The announced closure of Hahnemann University Hospital earlier this month may have felt like a shock to the system for many – including employees, residents, and patients — but it’s been a slow-motion disaster that has been rattling the earth for sometime. And while it has huge implications for the city, its epicenter is closer to Washington than Philadelphia.

The particular circumstances — a venture capitalist buying a hospital to run as a for-profit enterprise is particular to the Hahnemann story — and the speculation that owner Joel Freedman will, post-bankruptcy, turn the building to more profitable condominiums have fueled the outrage over the closure.

Given that the hospital served so many low-income people, the implication that real estate has a higher value than human lives makes the outrage justified.

The widening gap between rich and poor, between haves and have-nots, is usually focused on disparities in economic opportunities, but that gap extends to who is entitled to health care and who isn’t. And that’s a life-or-death equation.
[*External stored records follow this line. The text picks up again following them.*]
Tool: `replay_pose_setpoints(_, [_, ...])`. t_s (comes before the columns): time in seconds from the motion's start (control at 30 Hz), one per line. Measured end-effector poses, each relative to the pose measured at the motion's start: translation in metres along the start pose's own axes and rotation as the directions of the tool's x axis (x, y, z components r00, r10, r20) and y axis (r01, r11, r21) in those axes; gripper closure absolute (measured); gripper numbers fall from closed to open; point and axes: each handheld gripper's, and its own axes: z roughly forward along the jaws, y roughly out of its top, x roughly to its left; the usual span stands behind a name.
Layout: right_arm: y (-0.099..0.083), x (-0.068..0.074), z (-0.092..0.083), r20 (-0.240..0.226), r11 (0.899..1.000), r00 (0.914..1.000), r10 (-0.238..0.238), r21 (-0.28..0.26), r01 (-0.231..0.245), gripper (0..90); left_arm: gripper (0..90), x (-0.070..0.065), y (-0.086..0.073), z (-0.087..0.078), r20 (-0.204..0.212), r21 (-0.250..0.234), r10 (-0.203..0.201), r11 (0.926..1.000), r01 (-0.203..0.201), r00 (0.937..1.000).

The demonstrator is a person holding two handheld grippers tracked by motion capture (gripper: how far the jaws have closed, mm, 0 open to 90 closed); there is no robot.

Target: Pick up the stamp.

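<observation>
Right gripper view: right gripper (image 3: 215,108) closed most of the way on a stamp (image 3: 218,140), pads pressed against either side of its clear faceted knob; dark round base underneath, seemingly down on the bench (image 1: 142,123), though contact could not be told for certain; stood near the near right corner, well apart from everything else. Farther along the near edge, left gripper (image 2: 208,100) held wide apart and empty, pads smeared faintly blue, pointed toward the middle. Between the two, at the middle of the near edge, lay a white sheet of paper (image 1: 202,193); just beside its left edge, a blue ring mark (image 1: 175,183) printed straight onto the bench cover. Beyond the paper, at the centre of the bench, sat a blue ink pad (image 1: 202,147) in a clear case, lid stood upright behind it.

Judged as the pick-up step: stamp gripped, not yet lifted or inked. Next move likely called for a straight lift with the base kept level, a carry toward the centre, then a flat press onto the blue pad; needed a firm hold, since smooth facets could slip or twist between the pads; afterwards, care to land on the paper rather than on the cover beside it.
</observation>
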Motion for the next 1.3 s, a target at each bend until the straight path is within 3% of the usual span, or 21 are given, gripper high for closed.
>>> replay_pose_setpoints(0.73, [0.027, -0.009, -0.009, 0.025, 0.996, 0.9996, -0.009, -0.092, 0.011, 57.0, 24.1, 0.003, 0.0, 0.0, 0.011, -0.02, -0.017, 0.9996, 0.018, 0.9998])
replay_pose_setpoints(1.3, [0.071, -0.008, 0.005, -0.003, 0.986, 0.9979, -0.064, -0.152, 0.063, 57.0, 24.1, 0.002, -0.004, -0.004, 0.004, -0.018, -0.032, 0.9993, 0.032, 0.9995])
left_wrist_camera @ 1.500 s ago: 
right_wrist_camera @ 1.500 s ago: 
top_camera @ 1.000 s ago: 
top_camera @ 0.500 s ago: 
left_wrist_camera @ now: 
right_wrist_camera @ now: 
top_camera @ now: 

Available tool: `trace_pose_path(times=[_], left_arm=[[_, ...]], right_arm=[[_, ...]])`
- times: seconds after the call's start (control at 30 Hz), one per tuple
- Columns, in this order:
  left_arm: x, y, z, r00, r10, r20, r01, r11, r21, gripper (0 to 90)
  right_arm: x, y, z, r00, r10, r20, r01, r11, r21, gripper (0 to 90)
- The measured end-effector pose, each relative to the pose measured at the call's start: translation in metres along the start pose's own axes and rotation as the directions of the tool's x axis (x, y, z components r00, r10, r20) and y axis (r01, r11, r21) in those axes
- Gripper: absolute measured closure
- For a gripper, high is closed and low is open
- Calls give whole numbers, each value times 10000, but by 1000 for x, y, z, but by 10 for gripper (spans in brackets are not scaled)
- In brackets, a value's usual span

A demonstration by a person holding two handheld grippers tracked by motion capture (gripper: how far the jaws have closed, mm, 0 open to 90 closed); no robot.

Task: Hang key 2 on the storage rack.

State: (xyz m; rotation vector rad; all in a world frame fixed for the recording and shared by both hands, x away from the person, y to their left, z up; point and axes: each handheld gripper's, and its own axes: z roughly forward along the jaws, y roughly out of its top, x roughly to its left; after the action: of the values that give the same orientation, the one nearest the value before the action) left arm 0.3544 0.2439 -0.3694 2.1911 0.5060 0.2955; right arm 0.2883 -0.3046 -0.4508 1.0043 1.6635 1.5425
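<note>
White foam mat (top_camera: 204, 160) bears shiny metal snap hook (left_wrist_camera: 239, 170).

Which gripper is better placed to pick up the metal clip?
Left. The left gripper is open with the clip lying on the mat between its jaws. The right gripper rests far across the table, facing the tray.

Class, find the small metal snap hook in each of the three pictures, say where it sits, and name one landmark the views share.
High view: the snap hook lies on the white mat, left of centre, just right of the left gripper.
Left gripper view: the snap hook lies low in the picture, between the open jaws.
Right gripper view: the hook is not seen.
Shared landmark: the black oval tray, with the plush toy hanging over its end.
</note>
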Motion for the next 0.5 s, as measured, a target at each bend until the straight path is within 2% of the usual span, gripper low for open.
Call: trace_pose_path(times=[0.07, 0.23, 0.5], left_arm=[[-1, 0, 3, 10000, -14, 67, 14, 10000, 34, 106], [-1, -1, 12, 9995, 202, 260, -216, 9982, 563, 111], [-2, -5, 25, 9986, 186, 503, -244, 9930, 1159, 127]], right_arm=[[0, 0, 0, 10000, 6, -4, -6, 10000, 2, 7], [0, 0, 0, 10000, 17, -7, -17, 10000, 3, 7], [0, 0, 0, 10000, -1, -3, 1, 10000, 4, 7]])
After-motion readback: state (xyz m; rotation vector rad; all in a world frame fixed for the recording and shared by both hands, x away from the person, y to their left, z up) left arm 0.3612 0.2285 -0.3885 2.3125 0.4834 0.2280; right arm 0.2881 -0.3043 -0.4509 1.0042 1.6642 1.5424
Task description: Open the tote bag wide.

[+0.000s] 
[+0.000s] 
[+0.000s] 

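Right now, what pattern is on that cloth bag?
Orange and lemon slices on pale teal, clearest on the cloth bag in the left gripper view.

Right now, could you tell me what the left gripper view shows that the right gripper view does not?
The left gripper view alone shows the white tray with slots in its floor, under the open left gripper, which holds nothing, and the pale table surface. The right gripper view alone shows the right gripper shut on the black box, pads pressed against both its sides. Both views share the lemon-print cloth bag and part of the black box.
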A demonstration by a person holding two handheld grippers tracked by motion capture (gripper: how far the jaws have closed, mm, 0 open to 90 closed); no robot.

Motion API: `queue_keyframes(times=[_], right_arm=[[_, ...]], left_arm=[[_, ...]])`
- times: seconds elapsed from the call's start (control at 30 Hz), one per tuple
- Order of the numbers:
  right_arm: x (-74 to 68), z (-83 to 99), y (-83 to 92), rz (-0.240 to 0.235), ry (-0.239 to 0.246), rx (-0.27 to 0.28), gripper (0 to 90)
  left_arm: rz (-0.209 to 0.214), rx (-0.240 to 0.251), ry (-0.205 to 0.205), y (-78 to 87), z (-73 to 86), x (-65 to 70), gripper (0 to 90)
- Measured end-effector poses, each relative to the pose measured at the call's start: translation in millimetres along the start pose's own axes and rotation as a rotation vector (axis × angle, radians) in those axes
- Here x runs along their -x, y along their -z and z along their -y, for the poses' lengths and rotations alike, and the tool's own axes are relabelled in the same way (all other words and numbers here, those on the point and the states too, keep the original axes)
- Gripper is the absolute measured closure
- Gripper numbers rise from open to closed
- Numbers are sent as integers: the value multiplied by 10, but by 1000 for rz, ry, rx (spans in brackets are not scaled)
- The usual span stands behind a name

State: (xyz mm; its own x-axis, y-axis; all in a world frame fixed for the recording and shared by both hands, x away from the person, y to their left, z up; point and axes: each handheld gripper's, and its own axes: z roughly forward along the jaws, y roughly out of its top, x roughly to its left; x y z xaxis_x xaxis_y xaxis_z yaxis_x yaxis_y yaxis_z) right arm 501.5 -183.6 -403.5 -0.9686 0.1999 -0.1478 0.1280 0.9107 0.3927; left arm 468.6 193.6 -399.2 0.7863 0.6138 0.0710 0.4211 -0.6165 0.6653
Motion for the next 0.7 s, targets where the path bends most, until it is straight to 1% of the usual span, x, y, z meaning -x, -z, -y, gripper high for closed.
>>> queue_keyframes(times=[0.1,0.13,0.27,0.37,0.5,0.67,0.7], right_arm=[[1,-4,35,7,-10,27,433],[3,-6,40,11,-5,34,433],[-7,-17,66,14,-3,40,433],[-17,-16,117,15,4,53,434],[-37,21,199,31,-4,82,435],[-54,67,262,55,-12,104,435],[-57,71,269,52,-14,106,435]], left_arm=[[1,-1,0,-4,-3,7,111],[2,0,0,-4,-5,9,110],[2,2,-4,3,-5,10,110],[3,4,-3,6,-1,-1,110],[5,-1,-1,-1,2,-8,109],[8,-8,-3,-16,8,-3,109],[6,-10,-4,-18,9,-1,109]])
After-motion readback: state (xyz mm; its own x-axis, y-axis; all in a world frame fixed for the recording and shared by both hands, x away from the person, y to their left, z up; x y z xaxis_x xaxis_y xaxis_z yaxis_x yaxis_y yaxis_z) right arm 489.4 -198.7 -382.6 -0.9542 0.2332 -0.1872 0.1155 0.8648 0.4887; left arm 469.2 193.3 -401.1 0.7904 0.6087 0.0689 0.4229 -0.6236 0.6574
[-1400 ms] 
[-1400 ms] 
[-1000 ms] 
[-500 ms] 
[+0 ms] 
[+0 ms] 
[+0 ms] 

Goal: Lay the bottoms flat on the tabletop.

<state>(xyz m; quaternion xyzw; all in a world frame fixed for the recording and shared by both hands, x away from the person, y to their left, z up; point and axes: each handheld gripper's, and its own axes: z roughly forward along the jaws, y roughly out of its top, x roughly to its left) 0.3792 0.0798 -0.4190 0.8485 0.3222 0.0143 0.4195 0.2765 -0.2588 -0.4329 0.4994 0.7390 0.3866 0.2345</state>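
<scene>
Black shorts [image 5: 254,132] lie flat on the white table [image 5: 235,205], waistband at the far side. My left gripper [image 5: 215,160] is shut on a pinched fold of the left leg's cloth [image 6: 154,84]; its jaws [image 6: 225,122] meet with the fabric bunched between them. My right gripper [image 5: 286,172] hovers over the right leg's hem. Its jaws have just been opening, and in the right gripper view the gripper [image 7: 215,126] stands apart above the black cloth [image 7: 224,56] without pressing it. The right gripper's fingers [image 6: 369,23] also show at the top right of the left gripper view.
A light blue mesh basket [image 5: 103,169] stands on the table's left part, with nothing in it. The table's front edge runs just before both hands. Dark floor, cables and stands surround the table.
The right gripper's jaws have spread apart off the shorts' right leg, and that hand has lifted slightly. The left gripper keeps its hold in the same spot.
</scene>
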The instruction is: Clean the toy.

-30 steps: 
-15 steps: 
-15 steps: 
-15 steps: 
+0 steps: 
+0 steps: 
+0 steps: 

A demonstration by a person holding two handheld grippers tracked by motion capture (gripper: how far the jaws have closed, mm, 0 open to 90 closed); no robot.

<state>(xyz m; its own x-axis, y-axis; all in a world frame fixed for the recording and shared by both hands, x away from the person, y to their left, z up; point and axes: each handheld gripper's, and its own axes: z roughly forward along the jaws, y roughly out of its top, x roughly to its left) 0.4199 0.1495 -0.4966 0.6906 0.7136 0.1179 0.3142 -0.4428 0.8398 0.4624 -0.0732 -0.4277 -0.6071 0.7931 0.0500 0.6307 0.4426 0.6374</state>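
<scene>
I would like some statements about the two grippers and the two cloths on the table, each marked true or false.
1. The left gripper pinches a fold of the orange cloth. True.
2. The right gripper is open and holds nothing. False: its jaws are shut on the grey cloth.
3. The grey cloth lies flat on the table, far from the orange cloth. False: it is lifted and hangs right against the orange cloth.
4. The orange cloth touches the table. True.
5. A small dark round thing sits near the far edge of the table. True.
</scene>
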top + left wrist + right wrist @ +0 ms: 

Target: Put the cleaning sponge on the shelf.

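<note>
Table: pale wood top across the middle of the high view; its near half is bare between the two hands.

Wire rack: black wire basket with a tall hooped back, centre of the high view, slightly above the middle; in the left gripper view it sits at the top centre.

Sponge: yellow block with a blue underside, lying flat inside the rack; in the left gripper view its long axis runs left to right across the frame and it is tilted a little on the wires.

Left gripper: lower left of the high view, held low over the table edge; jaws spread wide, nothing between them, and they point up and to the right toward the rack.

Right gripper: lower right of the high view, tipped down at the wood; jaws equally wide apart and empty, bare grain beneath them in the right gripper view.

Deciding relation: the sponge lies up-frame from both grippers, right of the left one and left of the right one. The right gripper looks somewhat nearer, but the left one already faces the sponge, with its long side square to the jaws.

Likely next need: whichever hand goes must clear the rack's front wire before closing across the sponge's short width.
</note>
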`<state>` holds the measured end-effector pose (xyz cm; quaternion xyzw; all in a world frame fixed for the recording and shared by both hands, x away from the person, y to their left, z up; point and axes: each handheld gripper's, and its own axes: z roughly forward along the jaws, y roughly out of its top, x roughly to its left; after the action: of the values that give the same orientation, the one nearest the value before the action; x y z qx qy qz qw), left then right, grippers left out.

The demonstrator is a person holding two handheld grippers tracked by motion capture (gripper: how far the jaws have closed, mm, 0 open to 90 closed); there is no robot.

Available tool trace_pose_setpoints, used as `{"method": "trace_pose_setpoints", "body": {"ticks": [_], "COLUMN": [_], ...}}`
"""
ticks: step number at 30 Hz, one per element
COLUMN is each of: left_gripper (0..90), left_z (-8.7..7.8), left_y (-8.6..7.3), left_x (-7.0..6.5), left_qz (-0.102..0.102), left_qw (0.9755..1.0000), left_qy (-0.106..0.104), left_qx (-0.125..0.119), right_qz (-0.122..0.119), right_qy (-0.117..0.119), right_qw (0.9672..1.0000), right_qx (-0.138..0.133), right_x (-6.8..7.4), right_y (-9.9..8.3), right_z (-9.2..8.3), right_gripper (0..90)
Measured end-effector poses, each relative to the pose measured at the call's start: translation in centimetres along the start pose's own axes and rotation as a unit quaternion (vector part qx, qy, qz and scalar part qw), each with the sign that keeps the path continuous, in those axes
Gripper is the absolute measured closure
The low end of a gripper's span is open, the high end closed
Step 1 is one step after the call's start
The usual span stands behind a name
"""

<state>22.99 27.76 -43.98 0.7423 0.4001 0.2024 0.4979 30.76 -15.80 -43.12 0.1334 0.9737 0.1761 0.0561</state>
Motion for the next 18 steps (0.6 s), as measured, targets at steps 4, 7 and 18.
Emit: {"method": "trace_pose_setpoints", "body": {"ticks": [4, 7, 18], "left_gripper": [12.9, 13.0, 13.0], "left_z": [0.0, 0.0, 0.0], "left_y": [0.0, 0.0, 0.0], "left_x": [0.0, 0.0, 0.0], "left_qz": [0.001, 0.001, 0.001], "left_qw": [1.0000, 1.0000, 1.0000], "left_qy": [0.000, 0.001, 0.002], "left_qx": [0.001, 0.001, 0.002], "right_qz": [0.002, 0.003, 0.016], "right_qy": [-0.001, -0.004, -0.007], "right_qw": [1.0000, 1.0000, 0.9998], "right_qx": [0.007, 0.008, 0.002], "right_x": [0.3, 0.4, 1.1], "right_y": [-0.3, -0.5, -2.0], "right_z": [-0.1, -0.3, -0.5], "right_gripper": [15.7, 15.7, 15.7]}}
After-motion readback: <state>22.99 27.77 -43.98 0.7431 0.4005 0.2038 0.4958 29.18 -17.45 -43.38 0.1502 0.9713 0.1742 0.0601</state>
The health-care debate is complicated and highly political. After years of negotiation, the Affordable Care Act attempted to solve the problem; while flawed, it has provided insurance for millions of Americans who didn’t have it. But Congress continues to try to tear that apart.

Health care is a national problem, and so is the closing of Hahnemann. That’s not to say that every single Philadelphian shouldn’t be concerned about the loss of the hospital. A high-poverty city that is already suffering physically is going to suffer more.

The city’s Public Health Department reports on the health of the city annually. The data are stark. The city already suffers from an infant mortality rate higher than those in other big cities and nationwide. On a county comparison, Philadelphia’s child mortality rate is also higher than many major cities'.

Nine percent of residents are without insurance, and 22 percent are on Medicaid, which reimburses at far lower rates than private insurance (contributing to Hahnemann’s problems). Our homicide mortality rate is triple the national average.

And according to the Centers for Disease Control and Prevention, overall life expectancy has recently declined, driven by the opioid epidemic.

These data represent human suffering that not only commands empathy but affects every single one of us. A city where more and more people are sicker, leading to an inability to contribute and thrive, strains the system and takes away resources from other vital needs.

The city and state must figure out what will be left in Hahnemann’s place once it closes. That includes how people who have to travel farther for care will fare, where their medical records will end up, and how they will withstand what are likely to be longer wait times to get care. The city doesn’t lack for hospitals or hospital beds. What it does lack is the capacity to provide care to the most vulnerable – the poor and the uninsured. And the answer to that, unfortunately, requires that we build a system with the underlying philosophy that all humans are entitled to equal access to quality health care.